I’d like to share a bit of what may be titled, in parody of this blog’s title, ‘reflections in New York’. As you know, I flew from Georgetown to New York to transit for Los Angeles and Bangkok. Imagine my surprise when I learned that the man driving the hotel’s shuttle bus was originally from Georgetown! And imagine his surprise when he learned that I’d just spent 12 days in Georgetown! Both of us were so surprised we each asked in disbelief, “You mean Georgetown, Guyana?” What a small world! When I told him I was impressed with the city’s beautiful buildings and the warm, wonderful people I had met in the learning event, his face lit up and his eyes sparkled with pride. It was the pride of a man who left his native country with his parents at the age of twelve but went back to visit every year and was determined to keep the family home there. “I always think Guyana is a beautiful and wonderful country”, he said quietly. And I can’t agree with him more.

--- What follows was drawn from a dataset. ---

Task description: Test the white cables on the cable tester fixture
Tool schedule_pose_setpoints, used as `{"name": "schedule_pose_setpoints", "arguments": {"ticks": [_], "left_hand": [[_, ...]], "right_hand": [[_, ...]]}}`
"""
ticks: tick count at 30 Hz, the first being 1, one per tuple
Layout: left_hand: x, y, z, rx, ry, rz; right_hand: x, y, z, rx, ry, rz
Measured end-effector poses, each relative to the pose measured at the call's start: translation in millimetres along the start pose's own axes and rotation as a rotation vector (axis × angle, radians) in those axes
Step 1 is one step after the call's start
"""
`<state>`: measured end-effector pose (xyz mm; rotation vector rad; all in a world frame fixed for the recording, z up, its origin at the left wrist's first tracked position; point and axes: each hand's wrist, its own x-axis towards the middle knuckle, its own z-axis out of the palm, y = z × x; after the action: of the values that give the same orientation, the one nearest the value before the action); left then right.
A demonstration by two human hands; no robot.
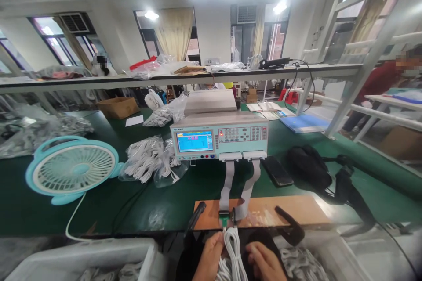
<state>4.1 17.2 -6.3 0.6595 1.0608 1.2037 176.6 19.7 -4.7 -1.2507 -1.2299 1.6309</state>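
Observation:
My left hand (209, 254) is closed, thumb and fingers pinching the end of a white cable (233, 246) beside a small green circuit board (224, 222). The cable is looped into a bundle and hangs toward me. More coiled white cable lies below it, partly hidden by the hand. To the right of the bundle is my right hand (263, 260), its fingers loosely bent and apart, with nothing visible in them. Grey ribbon cables (227, 184) run from the board area up to a bench tester (219, 138) with a lit screen.
A wooden board (263, 210) lies at the table's front edge, with black clamps (290, 224) on it. Around the tester are a blue fan (72, 169), bagged cables (145, 158), a phone (277, 171) and a black bag (310, 167). White bins (145, 252) flank my lap.

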Motion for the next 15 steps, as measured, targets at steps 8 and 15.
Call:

Although we only met briefly, I guess we kind of use a similar lens!

Comment by Allister Collins on February 18, 2010 at 4:20am
It is indeed inspiring Usa, to hear that you view Guyana throught lens of community, compassion, capacity and so on. I am a very proud Guyanese and I try to share the lens with which I view this magnificent paradise through. Like many other countries we do have our positives and negatives but we must focus on our positives more than highlighting our negatives all the time as if we have nothing to offer.
Comment by Jewel Corlette on February 16, 2010 at 3:52pm
USA reading your story has given me the opportunity to think on how privillage we are here in Guyana. If only we can take off those lens of negativity and see the beauty of what we have. Guyana is such a woderful place with wonderful people. I want you and Gaston to know that you have left footprints in the sands of time.

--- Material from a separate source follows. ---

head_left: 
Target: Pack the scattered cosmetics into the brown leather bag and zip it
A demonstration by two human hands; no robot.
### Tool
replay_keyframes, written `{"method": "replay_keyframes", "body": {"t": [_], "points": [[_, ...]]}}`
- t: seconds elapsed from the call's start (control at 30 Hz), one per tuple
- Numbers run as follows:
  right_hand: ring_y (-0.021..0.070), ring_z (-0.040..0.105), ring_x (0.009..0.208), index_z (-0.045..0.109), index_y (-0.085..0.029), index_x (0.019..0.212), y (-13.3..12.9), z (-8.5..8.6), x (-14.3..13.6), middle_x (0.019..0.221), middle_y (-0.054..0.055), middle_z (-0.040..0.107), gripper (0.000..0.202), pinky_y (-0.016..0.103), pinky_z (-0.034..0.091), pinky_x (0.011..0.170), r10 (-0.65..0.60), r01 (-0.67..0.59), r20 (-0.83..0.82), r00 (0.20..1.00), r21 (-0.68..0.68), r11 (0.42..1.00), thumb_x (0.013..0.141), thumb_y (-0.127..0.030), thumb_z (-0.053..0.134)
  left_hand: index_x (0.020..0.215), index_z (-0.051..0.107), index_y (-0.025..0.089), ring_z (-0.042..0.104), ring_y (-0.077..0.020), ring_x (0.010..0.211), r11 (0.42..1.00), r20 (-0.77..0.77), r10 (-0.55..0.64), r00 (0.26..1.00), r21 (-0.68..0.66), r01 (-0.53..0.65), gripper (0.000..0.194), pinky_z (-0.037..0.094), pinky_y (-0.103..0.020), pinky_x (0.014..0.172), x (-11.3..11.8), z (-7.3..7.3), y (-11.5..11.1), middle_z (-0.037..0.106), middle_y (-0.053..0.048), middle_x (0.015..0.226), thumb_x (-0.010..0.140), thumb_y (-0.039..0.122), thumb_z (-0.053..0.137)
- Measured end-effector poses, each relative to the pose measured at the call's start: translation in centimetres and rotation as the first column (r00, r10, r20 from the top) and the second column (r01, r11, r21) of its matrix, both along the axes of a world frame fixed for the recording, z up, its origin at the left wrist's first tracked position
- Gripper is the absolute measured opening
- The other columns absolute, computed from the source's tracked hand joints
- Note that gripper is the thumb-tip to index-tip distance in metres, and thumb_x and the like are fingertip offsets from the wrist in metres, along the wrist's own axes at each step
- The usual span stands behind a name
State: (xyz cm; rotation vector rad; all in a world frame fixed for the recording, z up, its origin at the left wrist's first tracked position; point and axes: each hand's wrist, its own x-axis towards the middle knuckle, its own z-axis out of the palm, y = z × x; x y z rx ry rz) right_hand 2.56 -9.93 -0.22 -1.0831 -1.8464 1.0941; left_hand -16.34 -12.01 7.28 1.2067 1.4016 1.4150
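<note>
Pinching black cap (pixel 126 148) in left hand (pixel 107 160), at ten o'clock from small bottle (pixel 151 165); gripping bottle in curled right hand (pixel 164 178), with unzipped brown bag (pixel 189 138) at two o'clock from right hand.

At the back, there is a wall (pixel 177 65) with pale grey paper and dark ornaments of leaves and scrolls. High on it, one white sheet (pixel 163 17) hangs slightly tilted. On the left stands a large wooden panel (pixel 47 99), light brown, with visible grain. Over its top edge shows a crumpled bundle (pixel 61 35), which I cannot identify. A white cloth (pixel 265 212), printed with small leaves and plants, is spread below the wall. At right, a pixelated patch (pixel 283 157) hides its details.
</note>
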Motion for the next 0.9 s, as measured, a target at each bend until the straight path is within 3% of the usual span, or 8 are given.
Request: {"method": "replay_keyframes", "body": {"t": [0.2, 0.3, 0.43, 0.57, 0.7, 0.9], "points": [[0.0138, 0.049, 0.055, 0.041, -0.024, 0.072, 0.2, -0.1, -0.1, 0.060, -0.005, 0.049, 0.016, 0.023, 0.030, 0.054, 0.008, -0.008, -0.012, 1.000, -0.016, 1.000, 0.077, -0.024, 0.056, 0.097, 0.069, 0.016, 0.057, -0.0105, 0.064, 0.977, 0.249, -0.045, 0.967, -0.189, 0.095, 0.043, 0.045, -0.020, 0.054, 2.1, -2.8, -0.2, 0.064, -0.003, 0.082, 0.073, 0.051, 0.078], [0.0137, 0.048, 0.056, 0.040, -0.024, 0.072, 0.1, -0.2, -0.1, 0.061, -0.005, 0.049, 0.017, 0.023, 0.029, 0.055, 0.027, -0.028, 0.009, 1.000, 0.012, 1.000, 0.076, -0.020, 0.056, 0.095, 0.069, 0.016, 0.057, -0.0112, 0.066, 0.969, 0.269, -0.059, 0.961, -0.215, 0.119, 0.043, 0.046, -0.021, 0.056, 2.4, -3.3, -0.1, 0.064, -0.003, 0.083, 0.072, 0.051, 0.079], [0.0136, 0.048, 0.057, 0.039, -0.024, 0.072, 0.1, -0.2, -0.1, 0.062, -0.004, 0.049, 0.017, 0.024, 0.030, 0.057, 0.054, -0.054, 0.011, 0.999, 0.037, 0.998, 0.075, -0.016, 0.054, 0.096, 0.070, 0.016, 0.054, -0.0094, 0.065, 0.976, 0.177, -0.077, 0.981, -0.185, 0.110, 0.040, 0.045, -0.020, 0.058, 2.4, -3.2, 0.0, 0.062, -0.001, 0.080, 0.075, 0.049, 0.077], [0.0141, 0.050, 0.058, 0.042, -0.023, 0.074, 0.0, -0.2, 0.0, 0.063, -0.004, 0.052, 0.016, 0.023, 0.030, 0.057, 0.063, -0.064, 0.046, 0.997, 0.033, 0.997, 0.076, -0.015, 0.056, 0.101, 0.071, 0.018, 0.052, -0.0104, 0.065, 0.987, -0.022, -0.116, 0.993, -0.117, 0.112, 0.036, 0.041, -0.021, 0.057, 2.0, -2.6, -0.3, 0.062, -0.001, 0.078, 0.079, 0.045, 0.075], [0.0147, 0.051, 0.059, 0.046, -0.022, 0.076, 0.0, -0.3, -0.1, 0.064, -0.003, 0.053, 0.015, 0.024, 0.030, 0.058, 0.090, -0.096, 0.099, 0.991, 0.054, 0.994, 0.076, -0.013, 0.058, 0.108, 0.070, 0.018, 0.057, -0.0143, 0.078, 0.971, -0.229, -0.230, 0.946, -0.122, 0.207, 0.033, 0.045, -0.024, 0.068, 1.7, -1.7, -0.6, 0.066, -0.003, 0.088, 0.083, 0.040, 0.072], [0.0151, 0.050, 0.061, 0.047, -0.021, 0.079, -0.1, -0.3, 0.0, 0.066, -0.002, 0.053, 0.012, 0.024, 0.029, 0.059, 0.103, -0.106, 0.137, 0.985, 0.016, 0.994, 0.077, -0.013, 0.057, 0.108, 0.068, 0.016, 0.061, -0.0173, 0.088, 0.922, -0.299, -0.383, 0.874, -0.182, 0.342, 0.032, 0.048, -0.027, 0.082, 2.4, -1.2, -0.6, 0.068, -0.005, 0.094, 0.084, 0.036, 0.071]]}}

Comment by Jean-Louis Lamboray on February 15, 2010 at 9:08pm
Yes, everything depends on our lens...
See on our website more stories (a few, among many) of what happens to people when they change their lens.
The challenge for me is to realise on time when I am changing my lens, and start wearing my old glasses!
Comment by Autry Haynes on February 15, 2010 at 8:33pm
Really, enjoying this. Rituu story and Ashanta. Yes, staying in touch helps motivation. With this type of interaction, distance is nothing. Can feel the humaneness :-)
Comment by Ashanta Osborne-Moses on February 15, 2010 at 8:09pm
Dear Usa,
Thank you for sharing this. It is indeed sad to hear how dejected and jaded some Guyanese have become about this country. What once was a home in paradise for some people have become somewhere they can not bear to stay. Approximately 70% of the persons who were sitting around you in the waiting area at the airport, were either leaving permanently or on long-term missions for employment and I dare say would have agreed with him.
I am thankful that I have managed to stay connected and retained my love for my country....I believe it came with finding something I truly believe in and I am able to see the benefits.
Your reflections inspires me to share that love for Guyana with others who may have been hurt by any of the many challenges faced by our citizens.
Comment by Rituu B. Nanda on February 15, 2010 at 2:51pm
Thanks Khun Usa for this beautiful reinforcement. And Autry love your illustration with clean and muddy water. Would like to share a story which I have read many times but it stirs me every time I read it.

The Story of the Two Wolves
One day an old grandfather was talking to his grandson. He said, "There are two wolves fighting inside all of us - the wolf of fear and hate, and the wolf of love and peace." The grandson listened, then looked up at his grandfather and asked, "Which one will win?" The grandfather replied, "The one we feed."